Follow David Dayen on Twitter.

8 Responses

  1. Loved your article – I have not had the stomach to read the transcripts unless required recently. The testimony was heart wrenching and the whole case was a made for tv movie. (see Banking on America – You Tube JD Knight Films) – This is a national problem. As the judge said – most people didn’t contest their cases or find a judge (how about lawyer and client wiling and able to get it to the trier of fact). The truth is many of these clients are spending fortunes for lawyers and agencies that have no intention of getting the case to trial. This is where they have to be taken. This was not an anomaly – I have successfully sued bank of america twice before sundquist and once after – I now have the view the the national problem that you wrote about – and more. Thanks – and lets do a follow up to some of the outrageous acts in this case. I also thought about all the evidence I made sure entered the record and glad I have 15 years of jury and judge trial work. Judge Klein was the trier of fact and it makes that number or should invincible. Too bad the current lawyer and law schools and agencies don’t think it is. Of Course the bank gets off easy – they still haven’t written a check or made anyone whole but their lawyers. It is always best to divert the story – from the real story – this was a 46 million punitive damage award – not 8 not one – the judge undercut the emotional damages; monday morning quarter backed how the case should have been tryed. – the clients and the time be damned. I think I obtained a good judgement and put the evidence on to get to that verdict. Too bad Judge Klein didn’t address the supreme court case re: multiplier and that this was an extraordinary case (as the other 100 I have are) and the multiplier is thrown out. Dennise Henderson dshendersonlaw@yahoo.com

  2. More and more judges must award damages to homeowners because of bank abuse and fraud.

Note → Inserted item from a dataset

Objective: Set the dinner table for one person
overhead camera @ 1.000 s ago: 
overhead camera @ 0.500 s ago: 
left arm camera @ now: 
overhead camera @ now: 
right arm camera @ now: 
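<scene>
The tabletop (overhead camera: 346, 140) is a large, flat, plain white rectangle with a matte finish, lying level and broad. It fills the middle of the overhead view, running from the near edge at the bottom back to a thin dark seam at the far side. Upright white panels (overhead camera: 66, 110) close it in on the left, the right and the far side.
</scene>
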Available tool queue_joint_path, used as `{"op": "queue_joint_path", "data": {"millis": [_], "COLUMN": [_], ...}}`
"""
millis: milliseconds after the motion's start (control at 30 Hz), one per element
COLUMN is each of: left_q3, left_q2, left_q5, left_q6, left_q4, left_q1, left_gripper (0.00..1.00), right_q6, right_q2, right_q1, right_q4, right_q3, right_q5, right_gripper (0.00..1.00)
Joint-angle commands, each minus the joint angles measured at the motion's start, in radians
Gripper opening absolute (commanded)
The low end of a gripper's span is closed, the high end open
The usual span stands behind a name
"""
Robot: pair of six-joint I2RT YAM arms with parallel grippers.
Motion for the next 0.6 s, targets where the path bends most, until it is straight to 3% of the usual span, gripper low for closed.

  3. why couldn’t some of that money go to some of us, that suffered the same or maybe even more? Why couldn’t some of that money go to help us Victims, that can’t afford help? Every lawyer I have spoken with, says oh yes. You have a case. And you would win it. But now let’s talk about your 5.000.00 deposit, don’t they understand, I lost it all?
    And I’m willing to give you 75%, but I just need a chance a start, someone please help us!!!

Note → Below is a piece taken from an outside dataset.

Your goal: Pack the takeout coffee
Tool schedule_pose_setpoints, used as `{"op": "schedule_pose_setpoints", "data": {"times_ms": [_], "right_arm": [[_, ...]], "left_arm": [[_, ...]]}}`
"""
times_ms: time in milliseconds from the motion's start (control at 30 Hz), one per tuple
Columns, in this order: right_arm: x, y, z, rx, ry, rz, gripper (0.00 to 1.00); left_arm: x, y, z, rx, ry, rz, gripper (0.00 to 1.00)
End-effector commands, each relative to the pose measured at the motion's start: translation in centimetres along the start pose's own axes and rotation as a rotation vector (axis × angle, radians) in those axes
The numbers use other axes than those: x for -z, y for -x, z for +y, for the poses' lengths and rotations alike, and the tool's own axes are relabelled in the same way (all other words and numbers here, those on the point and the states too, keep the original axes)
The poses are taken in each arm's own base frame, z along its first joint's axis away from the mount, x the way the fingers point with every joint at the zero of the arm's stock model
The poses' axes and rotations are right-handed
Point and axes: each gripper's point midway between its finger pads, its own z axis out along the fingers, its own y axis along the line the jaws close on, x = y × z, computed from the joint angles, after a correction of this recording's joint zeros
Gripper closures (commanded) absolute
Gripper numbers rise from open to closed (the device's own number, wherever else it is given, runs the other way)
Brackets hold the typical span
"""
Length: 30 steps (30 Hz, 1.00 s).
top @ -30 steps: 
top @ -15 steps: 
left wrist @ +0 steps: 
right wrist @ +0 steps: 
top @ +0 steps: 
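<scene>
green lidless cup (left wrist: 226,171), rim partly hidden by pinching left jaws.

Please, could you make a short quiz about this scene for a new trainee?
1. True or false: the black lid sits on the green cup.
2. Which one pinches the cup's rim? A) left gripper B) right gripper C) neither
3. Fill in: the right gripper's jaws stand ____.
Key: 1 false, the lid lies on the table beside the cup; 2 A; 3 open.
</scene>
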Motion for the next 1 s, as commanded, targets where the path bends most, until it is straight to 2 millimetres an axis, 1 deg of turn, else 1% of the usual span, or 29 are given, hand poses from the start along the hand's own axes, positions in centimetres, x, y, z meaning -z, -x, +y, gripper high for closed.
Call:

  4. Dr. James Chappell I agree with you. Why should the money go to these law schools? That doesn’t make sense. They are just as corrupt as the banks.

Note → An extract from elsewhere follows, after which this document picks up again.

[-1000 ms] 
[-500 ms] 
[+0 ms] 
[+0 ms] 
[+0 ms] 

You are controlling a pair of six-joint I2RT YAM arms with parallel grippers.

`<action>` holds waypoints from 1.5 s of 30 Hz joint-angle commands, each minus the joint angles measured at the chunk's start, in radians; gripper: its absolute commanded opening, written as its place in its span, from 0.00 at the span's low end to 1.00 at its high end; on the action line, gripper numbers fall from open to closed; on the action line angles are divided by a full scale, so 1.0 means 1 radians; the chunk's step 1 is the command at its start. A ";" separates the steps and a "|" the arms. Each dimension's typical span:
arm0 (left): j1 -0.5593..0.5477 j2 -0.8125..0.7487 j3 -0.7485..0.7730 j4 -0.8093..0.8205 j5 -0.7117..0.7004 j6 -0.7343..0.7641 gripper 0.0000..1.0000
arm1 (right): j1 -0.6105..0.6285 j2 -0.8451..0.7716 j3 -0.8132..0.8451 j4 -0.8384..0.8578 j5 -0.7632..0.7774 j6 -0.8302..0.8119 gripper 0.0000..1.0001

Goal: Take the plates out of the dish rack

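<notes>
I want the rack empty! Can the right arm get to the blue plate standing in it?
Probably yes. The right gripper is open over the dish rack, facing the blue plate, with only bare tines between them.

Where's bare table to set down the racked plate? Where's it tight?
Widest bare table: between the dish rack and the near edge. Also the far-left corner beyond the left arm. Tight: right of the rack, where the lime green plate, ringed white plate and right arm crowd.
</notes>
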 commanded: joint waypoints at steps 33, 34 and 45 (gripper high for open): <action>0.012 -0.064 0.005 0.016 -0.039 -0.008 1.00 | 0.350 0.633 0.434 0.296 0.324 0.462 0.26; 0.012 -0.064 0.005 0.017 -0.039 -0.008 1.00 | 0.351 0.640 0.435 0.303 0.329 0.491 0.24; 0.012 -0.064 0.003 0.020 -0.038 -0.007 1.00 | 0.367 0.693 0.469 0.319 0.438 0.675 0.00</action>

  5. This is good for Bank of America. I got caught in this kind of situation and was forced to sell my house to defend myself from US Bank. They were trying to steal my equity. I ended up losing my life savings and I have not recovered. Maybe this will wake them up!

  6. So what’s the score now, 1 for us and millions and millions of wins for the banks? That seem fair!

  7. exactly Dr. James….. my son blamed me and still blames me for losing our home and chase reneged on 2 loan modifications. destroyed peoples lives and families. I always had the means to pay them a REASONABLE payment but Chase Bank was never reasonable. Scum of the earth. All these executives should take a leap off of their bank skyscrapers in Manhatten. I understand a few have. How can they live with the havoc they caused to so many lives. We have to be living in the end days to witness such horrible crimes that are going unpunished. The bible talks about the end days and the lawlessness. Just look around at everything going on and the selfishness of the congress (republicans and democrats). Their war is only about themselves. There is no justice in the USA anymore and does not look like there will be anytime soon

  8. I was pleasantly reading the win of the Sundquists against BofA until I read that the bulk of their settlement, 46 million, will go to attorneys, law centers and law schools. The Sundquists were damaged. They suffered, so why does the bulk of their settlement NOT go to them?